Aos que estranham o fato de se deparar com alguém - mesmo que um sessentão - que divulga o prazer de rever um filme tantas vezes, eu vos digo: foram muitas as novidades que encontrei agora na arte sutil e instigante de Denys Arcand. Por exemplo: a citação do personagem Rémy (interpretado por Rémy Girard), protagonista da história, sobre Primo Levi, o químico judeu italiano, que escreveu É isto um homem? (livro que vira quase um personagem do filme), contando a sua trágica existência em Auschwitz, na 2ª (e não última) Grande Guerra.

Mais: o provocativo debate entre os amigos de um grupo de intelectuais em tudo distinto, vindo junto lá da década de 1960, cortando a história no meio, como um punhal afiado. A inteligência, diz um dos personagens, não é um bem individual - é algo coletivo, quase geracional. E cita Da Vinci, Michelangelo, Rafael, Maquiavel, que coexistiram no mesmo tempo e espaço. Eis que a inteligência some e demora a voltar. Mas volta, e ainda bem, eis a conclusão.

E não é que é? Nas Alagoas, Graciliano Ramos, Rachel de Queiroz, José Lins do Rego, Aurélio Buarque de Holanda - a geração de 1930. Na MPB: Chico, Caetano, Gil, Paulinho da Viola e tantos outros discípulos de Tom e Vinicius. Há mais, muito mais, se quisermos cutucar a lembrança.

Pano rápido.

O enredo de As invasões bárbaras poderia, sim, ser descrito como uma história sobre o direito a uma morte digna, que eu tenho como inalienável. Só que é mais do que isso: trata-se de uma bela defesa da vida, aquela que vale a pena, e que faz da amizade a maior de todas as conquistas – contando aqui também as nossas crias e criadores.

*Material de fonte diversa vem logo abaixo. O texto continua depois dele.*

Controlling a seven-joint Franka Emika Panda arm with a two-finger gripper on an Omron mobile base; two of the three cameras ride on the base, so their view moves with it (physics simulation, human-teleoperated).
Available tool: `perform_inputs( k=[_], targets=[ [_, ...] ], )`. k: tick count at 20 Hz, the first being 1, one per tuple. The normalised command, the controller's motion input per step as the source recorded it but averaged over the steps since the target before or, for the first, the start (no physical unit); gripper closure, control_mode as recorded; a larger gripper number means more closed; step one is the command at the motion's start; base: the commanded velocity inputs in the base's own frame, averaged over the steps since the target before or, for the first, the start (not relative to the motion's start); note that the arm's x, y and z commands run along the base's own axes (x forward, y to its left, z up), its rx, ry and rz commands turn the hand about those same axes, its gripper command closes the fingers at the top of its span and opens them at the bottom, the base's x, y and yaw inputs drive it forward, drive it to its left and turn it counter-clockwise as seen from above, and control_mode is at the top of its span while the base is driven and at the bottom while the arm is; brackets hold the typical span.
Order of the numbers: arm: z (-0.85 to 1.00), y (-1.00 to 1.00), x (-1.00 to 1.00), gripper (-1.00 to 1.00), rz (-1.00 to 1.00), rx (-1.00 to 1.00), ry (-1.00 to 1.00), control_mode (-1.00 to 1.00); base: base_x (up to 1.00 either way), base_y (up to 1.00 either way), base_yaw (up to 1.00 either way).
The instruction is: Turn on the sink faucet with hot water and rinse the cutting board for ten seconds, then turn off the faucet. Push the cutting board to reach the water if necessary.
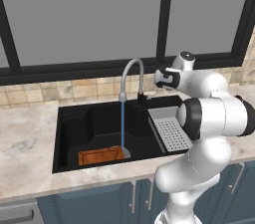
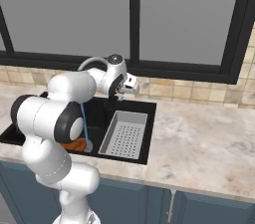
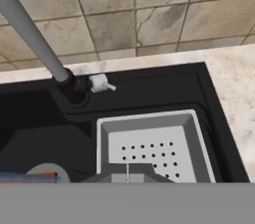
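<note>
One closed gripper (image 2: 130, 87) hangs empty over the drainer tray (image 3: 152, 146), inside the sink (image 1: 72, 118). Beyond and to the left in the hand view sits the faucet (image 3: 30, 31) handle (image 3: 102, 84), stub pointing right. Water (image 1: 122, 123) lands on the cutting board's (image 1: 101, 155) right end.

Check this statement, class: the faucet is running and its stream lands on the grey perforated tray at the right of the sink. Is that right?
Not quite. The water from the sink faucet falls at the cutting board in the sink, not on the tray. The left base view shows it.
</note>
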Motion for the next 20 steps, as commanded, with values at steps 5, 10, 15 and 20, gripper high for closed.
perform_inputs(
  k=[5,10,15,20],
  targets=[
    [-0.11,-0.03,0.06,1.00,0.04,0.00,0.00,-1.00,0.00,0.00,0.00],
    [-0.13,-0.01,0.11,1.00,0.03,0.00,0.00,-1.00,0.00,0.00,0.00],
    [-0.07,-0.02,0.10,1.00,0.02,0.00,0.00,-1.00,0.00,0.00,0.00],
    [0.00,0.00,0.07,1.00,0.01,0.00,0.00,-1.00,0.00,0.00,0.00]
  ],
)
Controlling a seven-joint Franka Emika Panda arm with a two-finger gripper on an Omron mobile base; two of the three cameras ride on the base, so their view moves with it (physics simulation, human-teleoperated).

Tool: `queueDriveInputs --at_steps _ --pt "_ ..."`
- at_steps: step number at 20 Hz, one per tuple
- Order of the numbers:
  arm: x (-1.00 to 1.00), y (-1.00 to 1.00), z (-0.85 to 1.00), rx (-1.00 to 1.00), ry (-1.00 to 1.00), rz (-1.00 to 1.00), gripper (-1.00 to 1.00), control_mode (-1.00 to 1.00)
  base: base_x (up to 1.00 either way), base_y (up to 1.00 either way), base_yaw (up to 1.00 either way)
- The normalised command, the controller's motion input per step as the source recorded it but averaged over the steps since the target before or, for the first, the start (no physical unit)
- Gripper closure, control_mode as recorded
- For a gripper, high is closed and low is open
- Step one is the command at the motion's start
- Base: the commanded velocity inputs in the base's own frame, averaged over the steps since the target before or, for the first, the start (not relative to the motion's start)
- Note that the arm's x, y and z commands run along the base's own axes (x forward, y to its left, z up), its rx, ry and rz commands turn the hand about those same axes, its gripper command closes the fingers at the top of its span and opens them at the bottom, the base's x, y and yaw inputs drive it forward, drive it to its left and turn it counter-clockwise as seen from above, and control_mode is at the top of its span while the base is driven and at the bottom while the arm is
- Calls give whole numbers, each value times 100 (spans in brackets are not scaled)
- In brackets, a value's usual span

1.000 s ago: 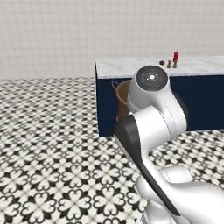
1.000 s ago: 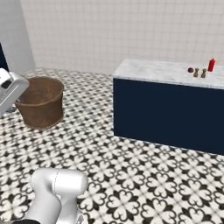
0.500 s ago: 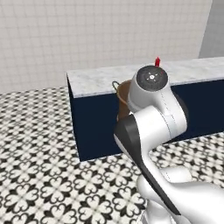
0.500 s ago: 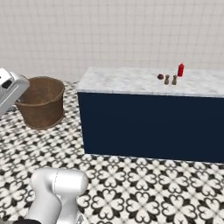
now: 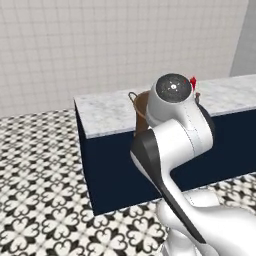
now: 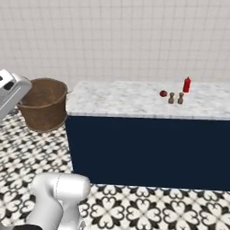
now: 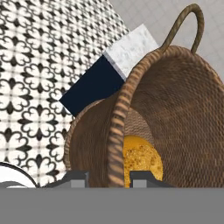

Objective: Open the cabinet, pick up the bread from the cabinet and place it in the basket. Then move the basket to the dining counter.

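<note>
**Basket held at the rim, bread inside, tabletop ahead**

Jaws [image 7: 108, 177] closed on the basket [image 7: 175, 118] rim, one dark fingertip [image 7: 74, 178] outside the woven wall, the other inside. Bread [image 7: 141, 159] at the bottom of the basket, just past the inner fingertip, golden-orange, resting against the weave. One loop handle [image 7: 186, 24] standing up from the far rim in the hand view.

From the left base view: white arm [image 5: 175, 135] rising in front, basket [image 5: 141, 107] mostly hidden behind it, one small handle and a strip of brown weave showing at the arm's left edge. From the right base view: basket [image 6: 42, 104] held off the patterned floor [image 6: 134, 204], at the left, its rim about level with the marble top, beside the tabletop's left end. Touching the end or apart: cannot tell.

Beyond the basket: dining tabletop [image 6: 134, 101], white-grey veined marble over a plain navy base [image 6: 148, 150]. Farther along the marble, toward its right: a small dark red round thing [image 6: 163, 93], two small brown shakers [image 6: 175, 98] just beside it, a red bottle [image 6: 187, 84] behind them. Farthest back: pale tiled wall [image 6: 112, 40].
</note>
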Motion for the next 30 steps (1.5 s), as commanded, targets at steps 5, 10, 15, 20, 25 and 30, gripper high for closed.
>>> queueDriveInputs --at_steps 5,10,15,20,25,30 --pt "0 0 0 0 0 0 100 100 100 -14 0" --pt "0 0 0 0 0 0 100 100 99 -26 -5" --pt "0 0 0 0 0 0 100 100 48 -32 -12" --pt "0 0 0 0 0 0 100 100 65 -31 -10" --pt "0 0 0 0 0 0 100 100 40 -29 -1" --pt "0 0 0 0 0 0 100 100 43 -18 6"
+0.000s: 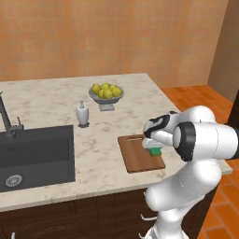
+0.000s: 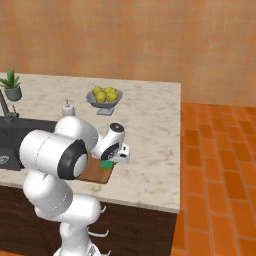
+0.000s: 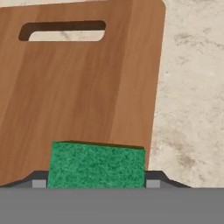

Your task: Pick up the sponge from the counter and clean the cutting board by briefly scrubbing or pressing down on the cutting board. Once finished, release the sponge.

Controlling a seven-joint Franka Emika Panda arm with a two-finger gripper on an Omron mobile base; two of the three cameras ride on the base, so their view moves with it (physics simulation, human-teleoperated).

Numa comédia dramática, seguindo a lição que Chaplin deixou aos cineastas que o sucederam, vemos uma existência que pode ser a de qualquer um de nós, com suas particularidades, medos, a constatação dos próprios fracassos, a dificuldade de se chegar sereno ao último instante. Mas que é também a confirmação definitiva do que disse Dostoiévski: para quem carrega uma boa lembrança, ao menos, a vida sempre valerá a pena.

Evitando os spoilers, arremato com a última discussão do ateu Rémy com Deus: que sentido teria a vida? 

Eu já desisti, há muito, de me fazer essa pergunta, mas acho que a recente noite em que revi As invasões bárbaras já dá algum sentido ao que parece, às vezes,  inútil.